• [Records drawn from a dataset]:
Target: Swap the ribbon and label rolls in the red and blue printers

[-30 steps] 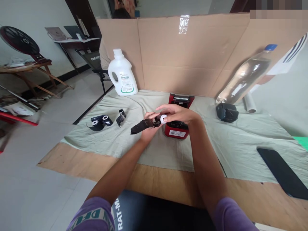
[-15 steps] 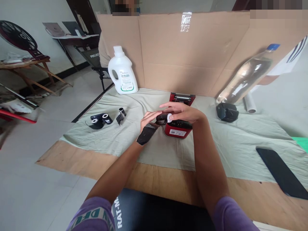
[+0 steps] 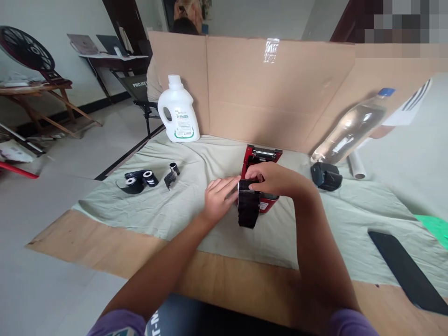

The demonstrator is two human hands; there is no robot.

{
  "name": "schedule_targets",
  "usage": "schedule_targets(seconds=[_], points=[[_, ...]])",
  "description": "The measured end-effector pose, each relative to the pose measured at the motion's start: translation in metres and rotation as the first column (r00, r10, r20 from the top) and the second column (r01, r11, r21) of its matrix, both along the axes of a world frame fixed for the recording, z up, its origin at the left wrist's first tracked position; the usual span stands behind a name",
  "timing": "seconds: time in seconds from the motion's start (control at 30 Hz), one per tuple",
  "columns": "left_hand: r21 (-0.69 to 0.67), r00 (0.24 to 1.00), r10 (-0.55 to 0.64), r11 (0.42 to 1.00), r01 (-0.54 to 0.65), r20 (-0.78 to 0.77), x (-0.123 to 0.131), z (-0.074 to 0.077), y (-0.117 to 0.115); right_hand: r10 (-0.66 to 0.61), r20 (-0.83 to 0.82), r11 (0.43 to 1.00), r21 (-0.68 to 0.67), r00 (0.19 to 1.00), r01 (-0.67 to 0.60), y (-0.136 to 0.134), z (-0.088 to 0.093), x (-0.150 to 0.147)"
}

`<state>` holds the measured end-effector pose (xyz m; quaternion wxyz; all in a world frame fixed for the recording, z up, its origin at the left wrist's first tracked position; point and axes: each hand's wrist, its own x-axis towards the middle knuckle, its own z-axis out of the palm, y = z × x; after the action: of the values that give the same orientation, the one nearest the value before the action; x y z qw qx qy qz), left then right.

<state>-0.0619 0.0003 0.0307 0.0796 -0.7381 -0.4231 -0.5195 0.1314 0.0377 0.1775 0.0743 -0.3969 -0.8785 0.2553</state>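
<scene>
A red and black label printer [image 3: 269, 204] stands on the cloth with its lid up. Over its front edge hangs the loose end of a roll of black ribbon [image 3: 249, 210]. My right hand [image 3: 271, 179] grips the top of this roll between thumb and fingers, above the printer. From the left, my left hand [image 3: 221, 198] reaches in with its fingers stretched out together. Its fingertips meet the side of the roll or printer; which one, I cannot tell. My hands and the ribbon hide much of the printer's inside.
Black ribbon rolls [image 3: 140, 180] and a small core with a black scrap [image 3: 172, 175] lie left. A white detergent bottle [image 3: 180, 112] stands by the cardboard screen [image 3: 259, 88]. Right are a tilted plastic bottle [image 3: 350, 126], a black device [image 3: 326, 176], a white tube [image 3: 357, 165] and a phone [image 3: 408, 270].
The ribbon's loose strip, earlier lying over my left wrist, now hangs down in front of the printer. My right hand has turned and grips the roll from above. The view has tilted slightly.
</scene>
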Motion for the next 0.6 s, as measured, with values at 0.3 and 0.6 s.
schedule_targets(seconds=[0.3,0.6], points=[[-0.010,0.976,-0.111,0.994,0.111,-0.185,0.014,0.000,-0.010,-0.313,0.142,0.941,0.182,0.939,0.287,0.044,-0.034,0.033],[-0.005,0.961,-0.128,0.991,0.131,-0.244,0.024,-0.004,-0.013,-0.370,0.253,0.910,0.291,0.894,0.295,0.037,-0.059,-0.002]])
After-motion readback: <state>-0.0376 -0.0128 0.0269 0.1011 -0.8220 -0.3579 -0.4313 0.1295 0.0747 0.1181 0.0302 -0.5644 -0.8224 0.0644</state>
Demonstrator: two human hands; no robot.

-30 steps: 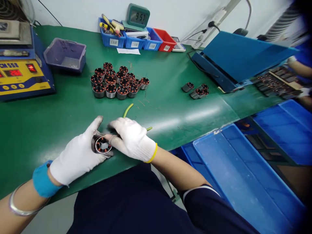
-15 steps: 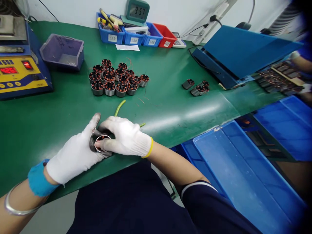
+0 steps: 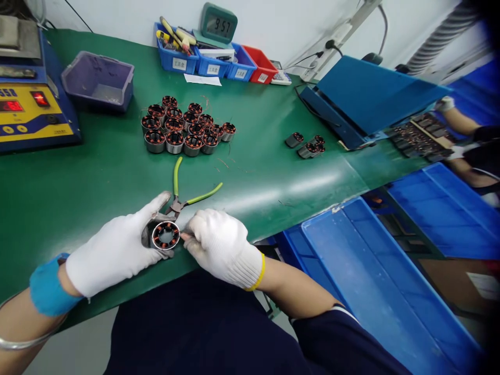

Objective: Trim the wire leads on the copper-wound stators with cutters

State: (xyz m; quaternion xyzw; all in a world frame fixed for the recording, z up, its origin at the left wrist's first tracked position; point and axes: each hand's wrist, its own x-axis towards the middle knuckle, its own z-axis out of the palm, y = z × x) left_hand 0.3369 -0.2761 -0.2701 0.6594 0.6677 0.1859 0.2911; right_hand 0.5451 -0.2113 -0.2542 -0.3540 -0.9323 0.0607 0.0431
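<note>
My left hand [image 3: 113,250], in a white glove, is wrapped round a small metal stator with copper windings [image 3: 165,235], held near the front edge of the green table [image 3: 97,177]. My right hand [image 3: 222,247], also gloved, is closed beside the stator, its fingertips pinching at the stator's right rim; what it pinches is too small to name. Green-handled cutters [image 3: 183,195] lie on the table just behind both hands, untouched.
A cluster of several stators [image 3: 183,127] stands mid-table, a few more stators [image 3: 307,146] to the right. A purple bin [image 3: 97,83], a yellow-blue tester [image 3: 31,104] and tool bins [image 3: 211,60] line the back. Blue trays [image 3: 371,276] sit right. Another person's arms [image 3: 461,130] work far right.
My right hand has drawn back from over the stator to its right side, uncovering the green-handled cutters lying on the table. My left hand still holds the stator.
</note>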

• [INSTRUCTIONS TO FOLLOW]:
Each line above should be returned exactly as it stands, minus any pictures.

• [RESULT]:
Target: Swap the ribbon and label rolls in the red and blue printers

[-30 steps] 
[-15 steps] 
[+0 steps] 

The demonstrator is two human hands; there is no robot.

{
  "name": "schedule_targets",
  "usage": "schedule_targets(seconds=[_], points=[[_, ...]])",
  "description": "The measured end-effector pose, each relative to the pose measured at the motion's start: translation in metres and rotation as the first column (r00, r10, r20 from the top) and the second column (r01, r11, r21) of its matrix, both along the axes of a world frame fixed for the recording, z up, its origin at the left wrist's first tracked position; the usual span stands behind a name",
  "timing": "seconds: time in seconds from the motion's start (control at 30 Hz), one per tuple",
  "columns": "left_hand: r21 (-0.69 to 0.67), r00 (0.24 to 1.00), r10 (-0.55 to 0.64), r11 (0.42 to 1.00), r01 (-0.54 to 0.65), r20 (-0.78 to 0.77), x (-0.123 to 0.131), z (-0.074 to 0.077), y (-0.117 to 0.115); right_hand: r10 (-0.66 to 0.61), r20 (-0.83 to 0.82), r11 (0.43 to 1.00), r21 (-0.68 to 0.67), r00 (0.19 to 1.00), r01 (-0.67 to 0.60), y (-0.136 to 0.134), z (-0.088 to 0.093), x (-0.150 to 0.147)"
}

`<state>` holds the measured end-effector pose (xyz m; quaternion wxyz; all in a world frame fixed for the recording, z up, its origin at the left wrist's first tracked position; point and axes: each hand's wrist, its own x-axis towards the middle knuckle, its own z-axis out of the palm, y = z × x; after the action: of the values that give the same orientation, the one nearest the value before the action; x y z qw qx qy qz), left then right.

<state>-0.0619 0.0003 0.0307 0.0796 -0.7381 -0.4231 -0.5195 0.1314 0.0377 0.1775 0.0743 -0.3969 -0.8785 0.2553</state>
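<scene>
A red and black label printer [image 3: 269, 204] stands on the cloth with its lid up. Over its front edge hangs the loose end of a roll of black ribbon [image 3: 249, 210]. My right hand [image 3: 271, 179] grips the top of this roll between thumb and fingers, above the printer. From the left, my left hand [image 3: 221, 198] reaches in with its fingers stretched out together. Its fingertips meet the side of the roll or printer; which one, I cannot tell. My hands and the ribbon hide much of the printer's inside.
Black ribbon rolls [image 3: 140, 180] and a small core with a black scrap [image 3: 172, 175] lie left. A white detergent bottle [image 3: 180, 112] stands by the cardboard screen [image 3: 259, 88]. Right are a tilted plastic bottle [image 3: 350, 126], a black device [image 3: 326, 176], a white tube [image 3: 357, 165] and a phone [image 3: 408, 270].
The ribbon's loose strip, earlier lying over my left wrist, now hangs down in front of the printer. My right hand has turned and grips the roll from above. The view has tilted slightly.
</scene>
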Motion for the next 0.6 s, as measured, with values at 0.3 and 0.6 s.
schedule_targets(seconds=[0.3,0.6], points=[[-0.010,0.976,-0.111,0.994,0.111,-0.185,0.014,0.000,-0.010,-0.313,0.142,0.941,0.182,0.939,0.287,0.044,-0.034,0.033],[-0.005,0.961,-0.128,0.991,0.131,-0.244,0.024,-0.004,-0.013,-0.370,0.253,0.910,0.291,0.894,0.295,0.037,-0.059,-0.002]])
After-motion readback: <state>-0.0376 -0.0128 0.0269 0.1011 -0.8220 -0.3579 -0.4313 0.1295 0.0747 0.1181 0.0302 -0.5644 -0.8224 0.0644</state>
Demonstrator: two human hands; no robot.

-30 steps: 
-15 steps: 
+0 steps: 

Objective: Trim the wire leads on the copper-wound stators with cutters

State: (xyz m; quaternion xyzw; all in a world frame fixed for the recording, z up, its origin at the left wrist's first tracked position; point and axes: each hand's wrist, its own x-axis towards the middle knuckle, its own z-axis out of the palm, y = z × x) left_hand 0.3369 -0.2761 -0.2701 0.6594 0.6677 0.1859 0.2911; right_hand 0.5451 -0.2113 -0.2542 -0.3540 -0.9323 0.0607 0.0431
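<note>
My left hand [image 3: 113,250], in a white glove, is wrapped round a small metal stator with copper windings [image 3: 165,235], held near the front edge of the green table [image 3: 97,177]. My right hand [image 3: 222,247], also gloved, is closed beside the stator, its fingertips pinching at the stator's right rim; what it pinches is too small to name. Green-handled cutters [image 3: 183,195] lie on the table just behind both hands, untouched.
A cluster of several stators [image 3: 183,127] stands mid-table, a few more stators [image 3: 307,146] to the right. A purple bin [image 3: 97,83], a yellow-blue tester [image 3: 31,104] and tool bins [image 3: 211,60] line the back. Blue trays [image 3: 371,276] sit right. Another person's arms [image 3: 461,130] work far right.
My right hand has drawn back from over the stator to its right side, uncovering the green-handled cutters lying on the table. My left hand still holds the stator.
</note>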

This answer requires nothing more.